WHAT YOU NEED TO DO: Among the entries below, count the lines where the string "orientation" occurs, and give only the number.

STORED DATA:
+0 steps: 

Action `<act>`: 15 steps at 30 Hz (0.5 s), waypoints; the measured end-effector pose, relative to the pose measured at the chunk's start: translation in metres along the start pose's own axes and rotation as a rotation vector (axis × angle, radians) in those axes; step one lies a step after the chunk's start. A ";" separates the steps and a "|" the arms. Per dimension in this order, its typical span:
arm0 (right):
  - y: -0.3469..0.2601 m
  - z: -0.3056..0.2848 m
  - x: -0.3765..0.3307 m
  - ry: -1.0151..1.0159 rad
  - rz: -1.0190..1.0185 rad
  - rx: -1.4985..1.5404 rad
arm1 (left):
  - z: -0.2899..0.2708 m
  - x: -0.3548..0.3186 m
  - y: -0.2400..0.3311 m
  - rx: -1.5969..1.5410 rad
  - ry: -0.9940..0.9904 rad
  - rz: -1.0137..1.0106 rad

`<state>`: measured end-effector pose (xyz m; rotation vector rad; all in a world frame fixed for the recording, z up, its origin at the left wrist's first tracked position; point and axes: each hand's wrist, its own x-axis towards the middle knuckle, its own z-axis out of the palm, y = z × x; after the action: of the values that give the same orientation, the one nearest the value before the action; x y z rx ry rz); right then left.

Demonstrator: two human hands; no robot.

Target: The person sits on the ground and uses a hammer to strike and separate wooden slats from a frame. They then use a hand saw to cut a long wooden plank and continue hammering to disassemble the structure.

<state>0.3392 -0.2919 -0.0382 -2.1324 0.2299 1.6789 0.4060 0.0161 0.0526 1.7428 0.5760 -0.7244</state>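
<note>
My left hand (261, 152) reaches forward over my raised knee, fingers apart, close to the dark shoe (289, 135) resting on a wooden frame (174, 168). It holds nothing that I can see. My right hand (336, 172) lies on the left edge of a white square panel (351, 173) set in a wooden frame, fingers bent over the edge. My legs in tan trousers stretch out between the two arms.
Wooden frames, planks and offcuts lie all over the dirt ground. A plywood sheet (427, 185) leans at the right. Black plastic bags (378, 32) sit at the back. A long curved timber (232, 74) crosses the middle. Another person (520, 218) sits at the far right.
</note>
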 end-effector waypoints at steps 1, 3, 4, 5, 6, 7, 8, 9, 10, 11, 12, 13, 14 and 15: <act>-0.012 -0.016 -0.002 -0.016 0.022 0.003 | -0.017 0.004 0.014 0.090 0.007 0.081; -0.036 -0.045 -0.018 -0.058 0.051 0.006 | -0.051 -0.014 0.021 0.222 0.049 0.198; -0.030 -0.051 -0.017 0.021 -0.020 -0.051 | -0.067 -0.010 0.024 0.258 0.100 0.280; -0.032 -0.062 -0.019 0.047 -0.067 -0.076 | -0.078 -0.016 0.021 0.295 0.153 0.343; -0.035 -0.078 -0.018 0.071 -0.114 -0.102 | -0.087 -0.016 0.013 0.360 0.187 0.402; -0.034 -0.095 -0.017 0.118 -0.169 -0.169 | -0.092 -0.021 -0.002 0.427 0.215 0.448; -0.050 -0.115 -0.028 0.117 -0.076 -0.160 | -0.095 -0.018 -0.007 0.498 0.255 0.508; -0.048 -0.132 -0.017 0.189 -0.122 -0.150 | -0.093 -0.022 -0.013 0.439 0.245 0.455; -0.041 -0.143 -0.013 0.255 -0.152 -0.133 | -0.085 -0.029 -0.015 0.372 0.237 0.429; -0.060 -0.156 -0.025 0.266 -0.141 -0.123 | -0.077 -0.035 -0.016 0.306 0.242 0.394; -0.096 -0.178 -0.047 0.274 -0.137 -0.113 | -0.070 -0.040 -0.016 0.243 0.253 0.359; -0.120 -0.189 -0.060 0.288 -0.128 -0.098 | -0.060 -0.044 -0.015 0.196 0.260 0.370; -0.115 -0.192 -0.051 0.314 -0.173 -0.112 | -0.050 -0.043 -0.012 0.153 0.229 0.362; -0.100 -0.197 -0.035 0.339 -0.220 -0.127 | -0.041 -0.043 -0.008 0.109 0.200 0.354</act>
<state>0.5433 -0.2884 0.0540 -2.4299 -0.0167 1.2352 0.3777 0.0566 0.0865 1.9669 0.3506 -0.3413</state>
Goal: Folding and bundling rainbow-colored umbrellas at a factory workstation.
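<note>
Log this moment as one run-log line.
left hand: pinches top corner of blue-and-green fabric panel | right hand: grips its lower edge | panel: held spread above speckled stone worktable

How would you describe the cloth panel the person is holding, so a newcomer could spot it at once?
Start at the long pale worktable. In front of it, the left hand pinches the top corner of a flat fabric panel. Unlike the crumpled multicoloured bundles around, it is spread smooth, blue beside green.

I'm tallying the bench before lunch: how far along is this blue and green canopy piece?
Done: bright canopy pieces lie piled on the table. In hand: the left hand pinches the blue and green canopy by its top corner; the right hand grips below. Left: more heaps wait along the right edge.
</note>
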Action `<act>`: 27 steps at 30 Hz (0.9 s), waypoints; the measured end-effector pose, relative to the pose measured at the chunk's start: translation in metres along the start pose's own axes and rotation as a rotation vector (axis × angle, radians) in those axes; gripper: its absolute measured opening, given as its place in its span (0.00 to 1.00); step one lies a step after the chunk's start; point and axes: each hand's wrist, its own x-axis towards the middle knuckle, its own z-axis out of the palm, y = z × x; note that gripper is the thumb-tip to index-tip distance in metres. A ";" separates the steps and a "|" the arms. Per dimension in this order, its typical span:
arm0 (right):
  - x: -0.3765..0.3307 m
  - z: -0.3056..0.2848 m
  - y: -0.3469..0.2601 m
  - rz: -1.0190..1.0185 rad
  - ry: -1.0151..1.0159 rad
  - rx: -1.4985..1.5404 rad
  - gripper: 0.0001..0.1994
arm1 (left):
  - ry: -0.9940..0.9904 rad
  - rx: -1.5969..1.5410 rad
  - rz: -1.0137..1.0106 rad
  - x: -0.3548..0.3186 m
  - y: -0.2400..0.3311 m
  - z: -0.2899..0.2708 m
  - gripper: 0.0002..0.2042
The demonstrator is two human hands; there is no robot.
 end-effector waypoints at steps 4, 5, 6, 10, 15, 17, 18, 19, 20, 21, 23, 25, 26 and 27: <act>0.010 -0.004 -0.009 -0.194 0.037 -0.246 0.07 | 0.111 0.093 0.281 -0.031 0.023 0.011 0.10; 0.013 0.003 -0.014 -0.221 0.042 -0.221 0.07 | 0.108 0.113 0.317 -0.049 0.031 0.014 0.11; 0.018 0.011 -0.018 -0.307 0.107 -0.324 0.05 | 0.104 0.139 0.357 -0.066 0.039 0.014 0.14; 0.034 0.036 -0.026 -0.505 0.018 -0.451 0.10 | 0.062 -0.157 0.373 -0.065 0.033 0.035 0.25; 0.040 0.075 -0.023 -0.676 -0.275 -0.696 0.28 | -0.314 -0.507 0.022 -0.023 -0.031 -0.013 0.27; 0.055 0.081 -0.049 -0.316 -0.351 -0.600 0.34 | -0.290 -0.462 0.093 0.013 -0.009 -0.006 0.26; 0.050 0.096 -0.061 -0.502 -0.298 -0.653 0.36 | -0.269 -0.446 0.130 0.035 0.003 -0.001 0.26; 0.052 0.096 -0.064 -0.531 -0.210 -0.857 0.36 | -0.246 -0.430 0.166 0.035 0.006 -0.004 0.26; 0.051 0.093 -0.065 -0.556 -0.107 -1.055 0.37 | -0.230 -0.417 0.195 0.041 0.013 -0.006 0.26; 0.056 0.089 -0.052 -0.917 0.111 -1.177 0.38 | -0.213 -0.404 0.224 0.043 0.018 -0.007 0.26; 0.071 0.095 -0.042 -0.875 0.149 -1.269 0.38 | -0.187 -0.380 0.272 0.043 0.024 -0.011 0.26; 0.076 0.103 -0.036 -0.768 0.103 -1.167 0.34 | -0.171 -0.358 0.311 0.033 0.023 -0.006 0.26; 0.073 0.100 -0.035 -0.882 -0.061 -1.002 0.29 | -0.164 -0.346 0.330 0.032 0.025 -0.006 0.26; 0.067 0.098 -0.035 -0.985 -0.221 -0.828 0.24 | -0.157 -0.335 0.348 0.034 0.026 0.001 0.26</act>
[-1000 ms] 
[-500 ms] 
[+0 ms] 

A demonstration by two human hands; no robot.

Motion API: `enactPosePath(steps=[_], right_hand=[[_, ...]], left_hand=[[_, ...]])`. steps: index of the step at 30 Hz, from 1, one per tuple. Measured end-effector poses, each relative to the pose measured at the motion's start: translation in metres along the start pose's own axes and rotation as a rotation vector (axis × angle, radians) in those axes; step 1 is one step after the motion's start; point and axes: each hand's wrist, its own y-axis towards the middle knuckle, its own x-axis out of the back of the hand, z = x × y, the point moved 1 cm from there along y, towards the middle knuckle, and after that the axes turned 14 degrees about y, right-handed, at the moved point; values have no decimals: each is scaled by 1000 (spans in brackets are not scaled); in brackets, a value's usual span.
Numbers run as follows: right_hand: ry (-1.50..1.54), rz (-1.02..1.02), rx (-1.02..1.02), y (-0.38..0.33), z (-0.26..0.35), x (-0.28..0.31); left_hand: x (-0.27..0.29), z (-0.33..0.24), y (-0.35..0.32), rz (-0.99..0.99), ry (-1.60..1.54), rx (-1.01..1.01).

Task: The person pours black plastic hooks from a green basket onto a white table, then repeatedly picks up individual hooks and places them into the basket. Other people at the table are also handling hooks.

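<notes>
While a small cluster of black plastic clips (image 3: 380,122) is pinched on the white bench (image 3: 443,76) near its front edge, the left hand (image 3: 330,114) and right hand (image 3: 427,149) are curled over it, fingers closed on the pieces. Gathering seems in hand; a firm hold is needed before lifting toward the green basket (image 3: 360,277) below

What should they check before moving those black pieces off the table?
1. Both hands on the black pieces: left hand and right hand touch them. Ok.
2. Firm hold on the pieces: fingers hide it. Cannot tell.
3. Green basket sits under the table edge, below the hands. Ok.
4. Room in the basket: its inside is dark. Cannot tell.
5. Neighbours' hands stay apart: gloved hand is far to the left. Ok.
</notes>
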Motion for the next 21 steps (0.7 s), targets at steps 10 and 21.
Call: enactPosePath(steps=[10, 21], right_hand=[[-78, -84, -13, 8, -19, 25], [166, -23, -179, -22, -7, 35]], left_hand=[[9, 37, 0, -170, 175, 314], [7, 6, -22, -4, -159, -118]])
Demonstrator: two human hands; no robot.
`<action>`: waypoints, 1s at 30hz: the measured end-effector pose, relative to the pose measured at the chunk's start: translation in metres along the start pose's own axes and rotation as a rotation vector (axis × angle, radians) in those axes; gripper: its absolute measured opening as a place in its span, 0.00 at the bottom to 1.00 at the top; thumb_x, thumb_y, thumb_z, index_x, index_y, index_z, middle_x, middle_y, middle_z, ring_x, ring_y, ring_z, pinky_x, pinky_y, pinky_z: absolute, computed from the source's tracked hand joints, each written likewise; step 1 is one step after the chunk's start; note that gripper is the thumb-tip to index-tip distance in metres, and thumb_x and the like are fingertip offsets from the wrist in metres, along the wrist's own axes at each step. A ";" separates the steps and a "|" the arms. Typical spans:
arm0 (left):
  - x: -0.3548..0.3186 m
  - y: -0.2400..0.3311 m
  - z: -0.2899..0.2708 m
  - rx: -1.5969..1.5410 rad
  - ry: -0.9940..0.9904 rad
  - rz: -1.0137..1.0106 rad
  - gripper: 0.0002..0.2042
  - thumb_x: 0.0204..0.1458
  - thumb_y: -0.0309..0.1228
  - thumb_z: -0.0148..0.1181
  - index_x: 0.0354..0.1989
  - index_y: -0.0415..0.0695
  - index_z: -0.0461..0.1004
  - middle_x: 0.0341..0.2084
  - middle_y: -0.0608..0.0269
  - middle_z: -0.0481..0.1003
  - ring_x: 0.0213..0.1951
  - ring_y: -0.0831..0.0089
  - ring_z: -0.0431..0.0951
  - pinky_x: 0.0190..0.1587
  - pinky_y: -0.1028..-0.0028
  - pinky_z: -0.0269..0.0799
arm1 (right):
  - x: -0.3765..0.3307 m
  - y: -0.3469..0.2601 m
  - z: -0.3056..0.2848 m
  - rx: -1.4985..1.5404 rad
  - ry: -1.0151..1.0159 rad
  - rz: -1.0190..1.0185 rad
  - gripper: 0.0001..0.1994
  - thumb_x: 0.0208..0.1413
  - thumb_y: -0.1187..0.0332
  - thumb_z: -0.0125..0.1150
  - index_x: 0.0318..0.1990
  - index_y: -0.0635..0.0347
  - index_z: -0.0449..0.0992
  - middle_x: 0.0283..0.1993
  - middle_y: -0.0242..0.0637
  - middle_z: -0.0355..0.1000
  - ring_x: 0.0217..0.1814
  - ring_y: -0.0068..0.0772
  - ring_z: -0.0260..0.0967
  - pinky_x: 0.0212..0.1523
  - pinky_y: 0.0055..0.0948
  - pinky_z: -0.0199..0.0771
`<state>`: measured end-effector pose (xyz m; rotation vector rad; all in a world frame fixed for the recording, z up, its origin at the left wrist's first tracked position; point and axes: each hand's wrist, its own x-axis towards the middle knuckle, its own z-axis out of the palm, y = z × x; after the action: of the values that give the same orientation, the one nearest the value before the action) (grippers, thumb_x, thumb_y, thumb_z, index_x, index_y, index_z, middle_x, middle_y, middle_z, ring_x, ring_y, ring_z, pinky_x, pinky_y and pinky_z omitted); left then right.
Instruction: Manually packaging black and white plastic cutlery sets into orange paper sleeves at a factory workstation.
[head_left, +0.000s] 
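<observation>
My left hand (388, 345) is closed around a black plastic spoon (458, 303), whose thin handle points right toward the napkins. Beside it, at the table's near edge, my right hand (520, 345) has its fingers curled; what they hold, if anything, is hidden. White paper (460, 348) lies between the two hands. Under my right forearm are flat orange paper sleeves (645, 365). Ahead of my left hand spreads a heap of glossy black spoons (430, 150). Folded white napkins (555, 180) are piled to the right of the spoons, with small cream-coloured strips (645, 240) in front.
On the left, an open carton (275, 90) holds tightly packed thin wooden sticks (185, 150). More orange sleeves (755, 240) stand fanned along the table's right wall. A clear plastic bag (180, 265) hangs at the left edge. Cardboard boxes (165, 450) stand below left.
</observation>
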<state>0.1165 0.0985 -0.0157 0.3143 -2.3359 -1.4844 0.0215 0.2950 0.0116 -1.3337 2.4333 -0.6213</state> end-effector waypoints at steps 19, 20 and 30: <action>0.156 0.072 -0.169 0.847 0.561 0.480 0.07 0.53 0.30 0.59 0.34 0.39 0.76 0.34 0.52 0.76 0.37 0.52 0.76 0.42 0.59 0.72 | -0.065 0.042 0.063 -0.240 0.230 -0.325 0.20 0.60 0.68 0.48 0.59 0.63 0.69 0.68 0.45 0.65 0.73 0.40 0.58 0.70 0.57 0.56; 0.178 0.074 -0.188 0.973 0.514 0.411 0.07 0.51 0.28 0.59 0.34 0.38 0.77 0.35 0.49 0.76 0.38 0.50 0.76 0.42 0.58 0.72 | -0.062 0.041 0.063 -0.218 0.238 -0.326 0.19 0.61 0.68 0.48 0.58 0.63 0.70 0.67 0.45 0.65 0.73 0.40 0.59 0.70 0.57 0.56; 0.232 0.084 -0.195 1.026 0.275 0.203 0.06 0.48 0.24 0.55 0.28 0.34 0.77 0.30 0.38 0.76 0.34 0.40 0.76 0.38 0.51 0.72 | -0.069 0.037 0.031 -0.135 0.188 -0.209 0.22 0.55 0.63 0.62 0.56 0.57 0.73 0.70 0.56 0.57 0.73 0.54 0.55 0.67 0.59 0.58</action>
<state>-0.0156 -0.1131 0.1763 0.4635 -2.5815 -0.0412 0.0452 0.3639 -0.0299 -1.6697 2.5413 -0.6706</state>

EXERCISE ANSWER: 2